La Spada Michele, De Caridi Giovanni, Mandolfino Tommaso, Mirenda Francesco, D'Alfonso Mario, Spinelli Francesco
Unità Operativa di Chirurgia Vascolare, Cattedra di Chirurgia Vascolare Azienda Ospedaliera Universitaria Policlinico Gaetano Martino, Messina.

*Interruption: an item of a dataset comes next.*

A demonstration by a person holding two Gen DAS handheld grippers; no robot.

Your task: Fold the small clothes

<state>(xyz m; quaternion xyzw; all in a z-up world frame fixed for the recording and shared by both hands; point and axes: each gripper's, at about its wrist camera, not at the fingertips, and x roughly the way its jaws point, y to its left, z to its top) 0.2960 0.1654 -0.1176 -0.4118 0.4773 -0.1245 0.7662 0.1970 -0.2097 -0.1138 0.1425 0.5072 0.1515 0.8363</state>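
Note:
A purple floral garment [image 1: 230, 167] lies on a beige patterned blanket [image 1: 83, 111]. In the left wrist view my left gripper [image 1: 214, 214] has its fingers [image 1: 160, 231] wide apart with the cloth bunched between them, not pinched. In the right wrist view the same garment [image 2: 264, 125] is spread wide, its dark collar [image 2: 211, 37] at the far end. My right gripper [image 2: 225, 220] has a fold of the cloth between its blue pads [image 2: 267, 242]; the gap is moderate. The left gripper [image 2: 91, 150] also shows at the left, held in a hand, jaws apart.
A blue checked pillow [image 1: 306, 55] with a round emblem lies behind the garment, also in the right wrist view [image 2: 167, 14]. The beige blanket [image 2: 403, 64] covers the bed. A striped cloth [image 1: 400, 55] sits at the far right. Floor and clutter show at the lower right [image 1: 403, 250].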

Chir Ital. 2003 Sep-Oct;55(5):637-42.
The aim of the study was to evaluate the possibility of reducing the blood loss during elective surgery for abdominal aortic aneurysms using particular intraoperative surgical expedients. From 1993 to 1999, 200 patients were recruited into the study. We performed 90 aorto-aortic, 84 aorto-bisiliac, 4 aorto-iliac-femoral, 12 aorto-bisiliac-hypogastric, and 10 aorto-bifemoral reconstructions. Several surgical techniques were used and are described in detail. The mortality rate was 3.5%. Haemoglobinaemia 24 hours after the operation had decreased by 2.5 +/- 0.9 g/dl. In 67% of cases the estimated blood loss was lower than 300 ml. There were no transfusions in 44% of cases, and autologous transfusions in 17%. The average estimated blood loss was 350 ml, with mean reinfusion of 0.98 blood units. Our study suggests the possibility (44%) of avoiding the use of blood transfusions thanks to intraoperative blood saving by means of particular surgical techniques.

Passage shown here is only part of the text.